■ Prompt
Although the records contain pictures, none belong in the copy: restate word for word only the lines from the one with "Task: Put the" through the one with "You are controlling", both included.

::::::

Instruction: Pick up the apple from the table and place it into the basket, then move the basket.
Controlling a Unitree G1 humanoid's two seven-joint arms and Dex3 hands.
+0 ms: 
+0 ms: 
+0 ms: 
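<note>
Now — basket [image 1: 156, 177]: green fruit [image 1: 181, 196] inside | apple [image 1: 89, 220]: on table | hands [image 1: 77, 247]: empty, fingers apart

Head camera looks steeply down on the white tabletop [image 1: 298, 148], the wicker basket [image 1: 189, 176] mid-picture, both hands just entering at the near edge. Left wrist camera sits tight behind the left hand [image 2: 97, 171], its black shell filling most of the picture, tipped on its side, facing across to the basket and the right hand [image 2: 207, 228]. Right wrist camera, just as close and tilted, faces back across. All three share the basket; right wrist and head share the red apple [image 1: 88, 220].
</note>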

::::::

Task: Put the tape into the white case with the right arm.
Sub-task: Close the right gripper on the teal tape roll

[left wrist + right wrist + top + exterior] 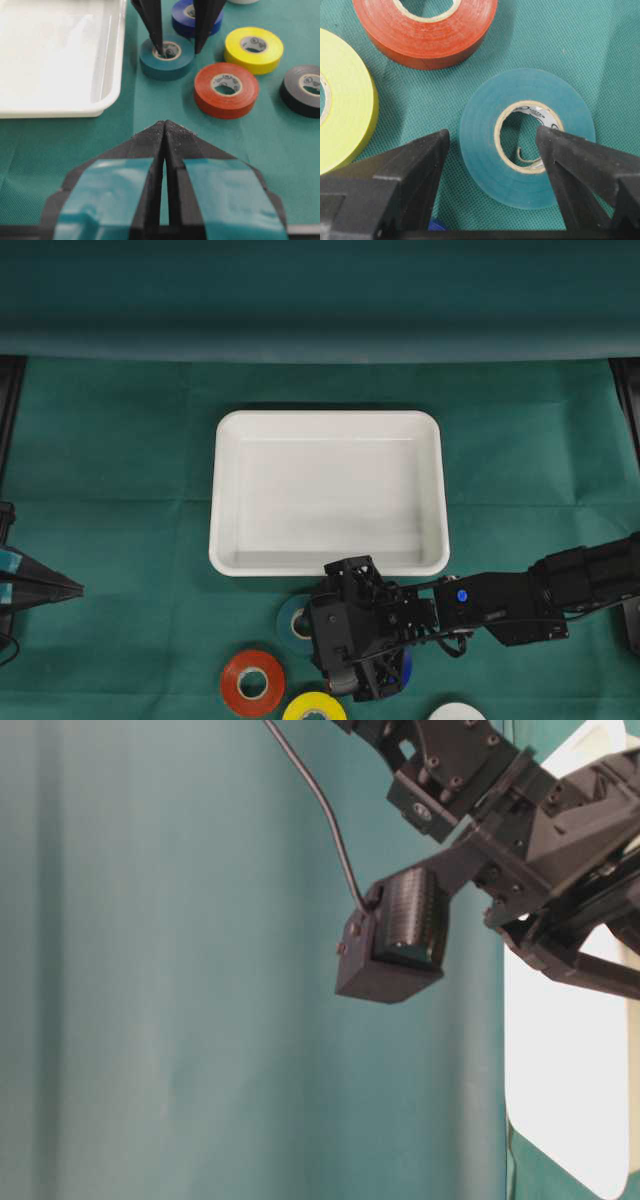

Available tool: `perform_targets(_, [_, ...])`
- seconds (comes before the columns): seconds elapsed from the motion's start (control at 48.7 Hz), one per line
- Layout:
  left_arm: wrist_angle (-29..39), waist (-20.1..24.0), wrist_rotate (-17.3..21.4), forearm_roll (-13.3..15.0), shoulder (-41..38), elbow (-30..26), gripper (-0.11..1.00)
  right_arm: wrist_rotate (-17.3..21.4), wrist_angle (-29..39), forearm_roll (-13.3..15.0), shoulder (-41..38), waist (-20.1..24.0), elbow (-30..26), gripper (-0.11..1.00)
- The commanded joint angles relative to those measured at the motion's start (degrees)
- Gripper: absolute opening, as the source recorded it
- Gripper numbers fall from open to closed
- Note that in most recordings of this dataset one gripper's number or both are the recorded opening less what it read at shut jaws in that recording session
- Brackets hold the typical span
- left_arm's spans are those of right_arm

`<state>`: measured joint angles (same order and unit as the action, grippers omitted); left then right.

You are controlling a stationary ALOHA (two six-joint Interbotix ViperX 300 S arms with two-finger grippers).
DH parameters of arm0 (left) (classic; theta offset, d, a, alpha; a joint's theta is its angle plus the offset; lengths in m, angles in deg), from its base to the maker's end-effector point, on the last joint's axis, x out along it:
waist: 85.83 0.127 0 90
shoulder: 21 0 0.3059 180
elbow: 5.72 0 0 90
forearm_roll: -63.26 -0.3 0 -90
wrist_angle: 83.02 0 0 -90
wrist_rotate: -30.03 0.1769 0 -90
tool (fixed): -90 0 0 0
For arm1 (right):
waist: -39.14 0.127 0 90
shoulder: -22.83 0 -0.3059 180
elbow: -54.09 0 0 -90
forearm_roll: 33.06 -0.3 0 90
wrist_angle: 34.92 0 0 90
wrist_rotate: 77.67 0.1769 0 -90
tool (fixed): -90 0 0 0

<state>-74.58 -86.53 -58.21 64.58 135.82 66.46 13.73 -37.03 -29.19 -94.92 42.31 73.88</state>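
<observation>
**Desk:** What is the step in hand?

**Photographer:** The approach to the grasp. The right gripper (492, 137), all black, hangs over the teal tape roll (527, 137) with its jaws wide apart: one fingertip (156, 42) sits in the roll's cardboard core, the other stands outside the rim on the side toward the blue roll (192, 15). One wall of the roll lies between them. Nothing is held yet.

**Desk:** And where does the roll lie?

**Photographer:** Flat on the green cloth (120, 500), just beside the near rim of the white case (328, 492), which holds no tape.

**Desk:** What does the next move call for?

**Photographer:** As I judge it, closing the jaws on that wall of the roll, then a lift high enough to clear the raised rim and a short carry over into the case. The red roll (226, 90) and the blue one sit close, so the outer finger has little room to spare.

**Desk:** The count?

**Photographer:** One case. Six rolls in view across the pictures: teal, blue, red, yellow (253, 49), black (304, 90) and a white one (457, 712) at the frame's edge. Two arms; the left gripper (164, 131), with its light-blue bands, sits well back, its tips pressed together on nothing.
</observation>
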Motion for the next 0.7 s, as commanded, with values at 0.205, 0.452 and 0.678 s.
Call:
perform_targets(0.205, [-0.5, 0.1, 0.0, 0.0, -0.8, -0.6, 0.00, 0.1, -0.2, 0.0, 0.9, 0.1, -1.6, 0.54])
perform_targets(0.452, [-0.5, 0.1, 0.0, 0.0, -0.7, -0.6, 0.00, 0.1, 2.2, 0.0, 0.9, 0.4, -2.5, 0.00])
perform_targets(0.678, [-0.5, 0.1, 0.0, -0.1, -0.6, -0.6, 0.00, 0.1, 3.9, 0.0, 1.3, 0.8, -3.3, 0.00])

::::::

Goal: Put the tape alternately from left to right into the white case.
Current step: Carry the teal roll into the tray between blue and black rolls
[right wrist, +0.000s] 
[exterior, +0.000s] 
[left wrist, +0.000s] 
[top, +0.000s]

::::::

■ Your response
Task: Put the tape into the white case with the right arm.
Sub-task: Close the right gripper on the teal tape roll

[left wrist + right wrist + top + exterior] 

Available tool: `perform_targets(_, [_, ...])`
- seconds (comes before the columns): seconds elapsed from the motion's start (control at 48.7 Hz), one per line
- Layout:
  left_arm: wrist_angle (-29..39), waist (-20.1..24.0), wrist_rotate (-17.3..21.4), forearm_roll (-13.3..15.0), shoulder (-41..38), elbow (-30..26), gripper (-0.11..1.00)
  right_arm: wrist_rotate (-17.3..21.4), wrist_angle (-29..39), forearm_roll (-13.3..15.0), shoulder (-41..38), waist (-20.1..24.0), elbow (-30..26), gripper (-0.11..1.00)
- The commanded joint angles relative to those measured at the motion's start (degrees)
- Gripper: absolute opening, as the source recorded it
- Gripper numbers fall from open to closed
- Note that in most recordings of this dataset one gripper's number or both are the recorded opening less what it read at shut jaws in that recording session
- Brackets hold the typical span
- left_arm's spans are those of right_arm

`<state>`: measured joint angles (same order and unit as the action, grippers omitted); left then right.

You are controlling a stationary ALOHA (two six-joint Interbotix ViperX 300 S arms with two-finger grippers).

This completes the requested output.